- Born: 1945 (age 80–81) Omaha, Nebraska, U.S.
- Education: University of Iowa
- Occupations: Journalist; editor; author;
- Known for: Co-founder of International Thriller Writers, Queen of Espionage Fiction
- Spouse(s): Dennis Lynds, John C. Sheldon
- Genres: Thriller, spy fiction
- Notable work: Masquerade

= Gayle Lynds =

American journalist, editor and spy fiction writer

Gayle Lynds (born 1945) is an American former journalist, editor and author. Lynds is known as the Queen of Espionage Fiction for her spy fiction or spy thrillers novels. Lynds is the co-founder of International Thriller Writers.

== Early life ==
In 1945, Lynds was born in Omaha, Nebraska. Lynds' father was an artist who worked on woods. Lynds grew up in Council Bluffs, Iowa.

== Education ==
Lynds earned a Bachelor of Arts degree in journalism from the University of Iowa in Iowa City, Iowa.

== Career ==
Lynds began her writing career as a newspaper journalist for the Arizona Republic in Phoenix, Arizona. Lynds was an editor at a government think tank, where she also acquired a Top Secret security clearance.

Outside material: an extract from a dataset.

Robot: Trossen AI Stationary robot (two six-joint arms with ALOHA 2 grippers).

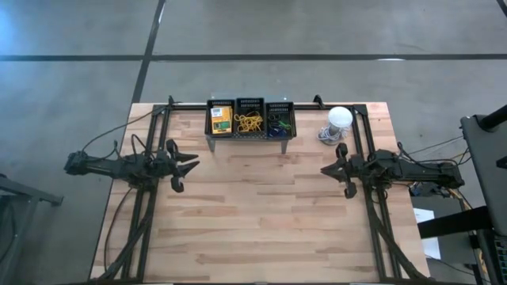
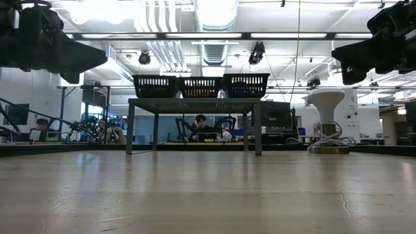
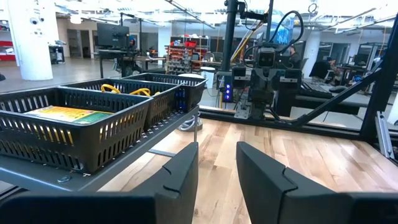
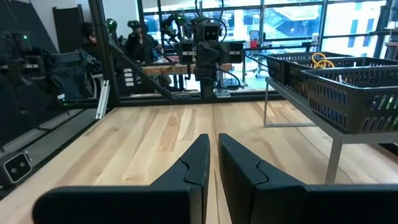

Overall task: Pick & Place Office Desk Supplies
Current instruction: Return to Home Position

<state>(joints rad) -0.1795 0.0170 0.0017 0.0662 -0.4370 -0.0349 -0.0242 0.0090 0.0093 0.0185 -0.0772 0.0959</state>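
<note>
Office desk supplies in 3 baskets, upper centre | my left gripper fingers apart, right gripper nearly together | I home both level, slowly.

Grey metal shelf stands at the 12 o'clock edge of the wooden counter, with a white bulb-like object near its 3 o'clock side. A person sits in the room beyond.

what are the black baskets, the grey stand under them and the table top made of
Black baskets: probably moulded plastic, matte, with even slotted mesh walls. Grey stand: likely painted metal, judging by its thin straight legs and flat edge. Table top: wood, pale glued strips with visible grain, slight sheen.
</note>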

Lynds' fiction career began with literary short stories published under her own name and several pulp fiction novels under male pseudonyms such as G.H. Stone, Gayle Stone, Nick Carter, and Don Pendleton.

In 1996, Lynds' first novel Masquerade was published. Lynds also wrote three novels in The Three Investigators, a YA mystery novel series. With Robert Ludlum, she created the Covert-One series and wrote three of the books.

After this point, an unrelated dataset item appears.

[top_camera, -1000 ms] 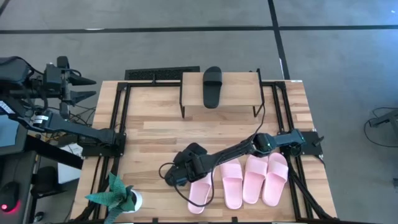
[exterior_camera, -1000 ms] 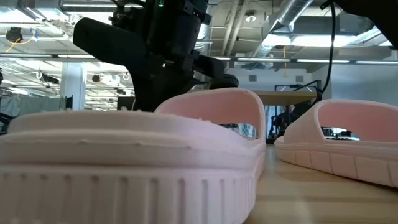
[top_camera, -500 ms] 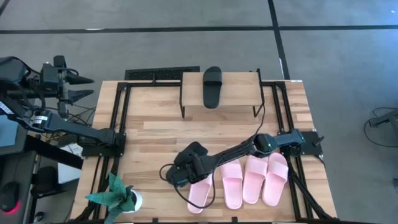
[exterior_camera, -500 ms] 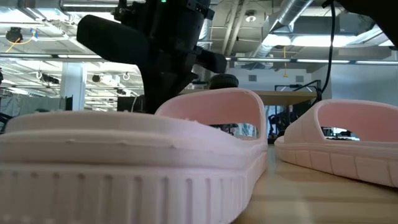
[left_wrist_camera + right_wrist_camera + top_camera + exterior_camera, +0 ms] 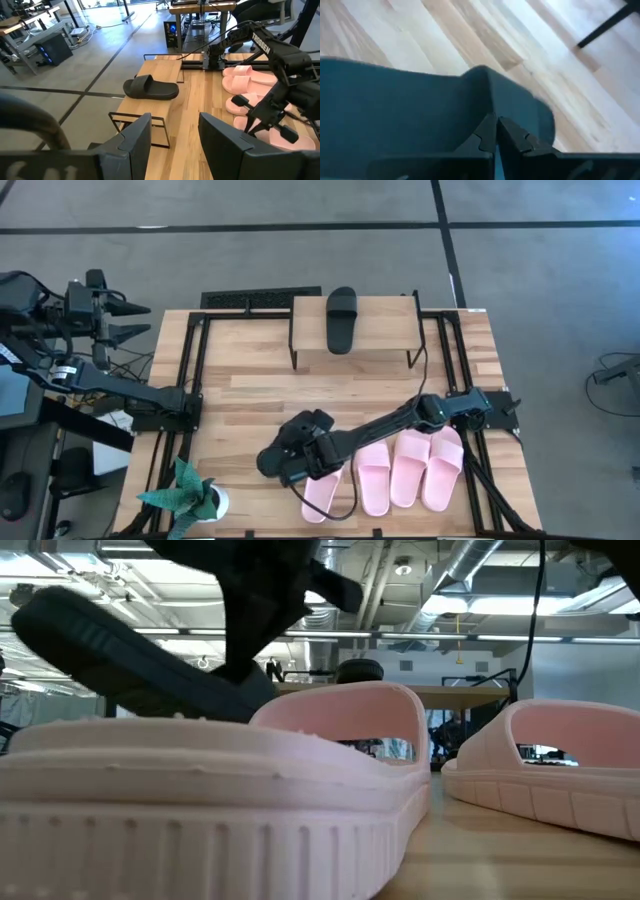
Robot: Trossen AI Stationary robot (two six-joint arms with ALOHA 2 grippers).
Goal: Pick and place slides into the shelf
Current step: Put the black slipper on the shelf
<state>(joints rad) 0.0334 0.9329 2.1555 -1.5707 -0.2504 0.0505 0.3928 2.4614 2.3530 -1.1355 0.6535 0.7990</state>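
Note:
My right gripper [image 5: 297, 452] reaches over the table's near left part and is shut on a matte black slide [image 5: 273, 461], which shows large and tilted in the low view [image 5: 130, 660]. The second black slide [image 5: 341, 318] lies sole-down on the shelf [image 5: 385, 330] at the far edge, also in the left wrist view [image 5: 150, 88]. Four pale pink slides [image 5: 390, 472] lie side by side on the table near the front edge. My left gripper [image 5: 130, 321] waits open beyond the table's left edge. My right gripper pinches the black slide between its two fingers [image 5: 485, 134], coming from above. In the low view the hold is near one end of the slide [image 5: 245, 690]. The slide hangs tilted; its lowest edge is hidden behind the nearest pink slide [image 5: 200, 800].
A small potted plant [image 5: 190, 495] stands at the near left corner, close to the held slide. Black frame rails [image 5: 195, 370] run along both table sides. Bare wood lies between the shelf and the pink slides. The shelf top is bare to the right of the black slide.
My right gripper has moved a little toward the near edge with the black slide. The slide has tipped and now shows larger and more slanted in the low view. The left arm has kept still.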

In 2004, Lynds and David Morrell co-founded International Thriller Writers, Inc. and they became the first co-Presidents.

Lynds is known as the Queen of Espionage Fiction.

The Hades Factor, which she co-wrote with Robert Ludlum, was a CBS television miniseries in April 2006.

== Personal life ==
Lynds' husband was Dennis Lynds, also a novelist. Lynds and her family lived in Santa Barbara, California. In August 2005, Lynds' husband Dennis Lynds died.

In 2011 she married retired Maine district court judge John C. Sheldon. They lived near Portland.

Lynds lives in Maine where she is a full-time novelist.

== Works ==
This is a partial list of novels by Lynds.

=== Novels ===
- 1996 Masquerade - First spy novel written by a woman to become a bestseller.
- 1998 Mosaic
- 2001 Mesmerized
- 2004 The Coil - Won Military Writers Society of America Best Novel.
- 2006 The Last Spymaster - Won American Author's Association 2006 American Author Medal.
- 2010 The Book of Spies (also printed as The Library of Gold)
- 2015 The Assassins - Won Military Writers Society of America Founder’s Awards for Best Novel.

=== Covert-One series ===
This is a list of novels from the Covert-One series. Lynds co-wrote these novel with Robert Ludlum.

- 2000 The Hades Factor - Won American Author's Association 2008 Golden Quill Awards.
- 2002 The Paris Option
- 2003 The Altman Code

==Filmography==
- Covert One: The Hades Factor (writer) (2006)

== Awards ==
- 2002 Finalist of Daphne du Maurier Award for Mesmerized.
- 2004 BookPage Notable Title for The Coil. It also won the Affaire de Coeur reader poll for "Best Contemporary Novel."
- 2006 American Author Medal for The Last Spymaster. Presented by American Author's Association.
- 2006 Novel of the Year prize for The Last Spymaster. Presented by the Military Writers Society of America.
- 2008 Golden Quill Awards for The Hades Factor. Presented by American Author's Association.
- Masquerade was listed by Publishers Weekly as one of the ten top spy novels of all time.
- Mosaic was named "Thriller of the Year" by Romantic Times magazine.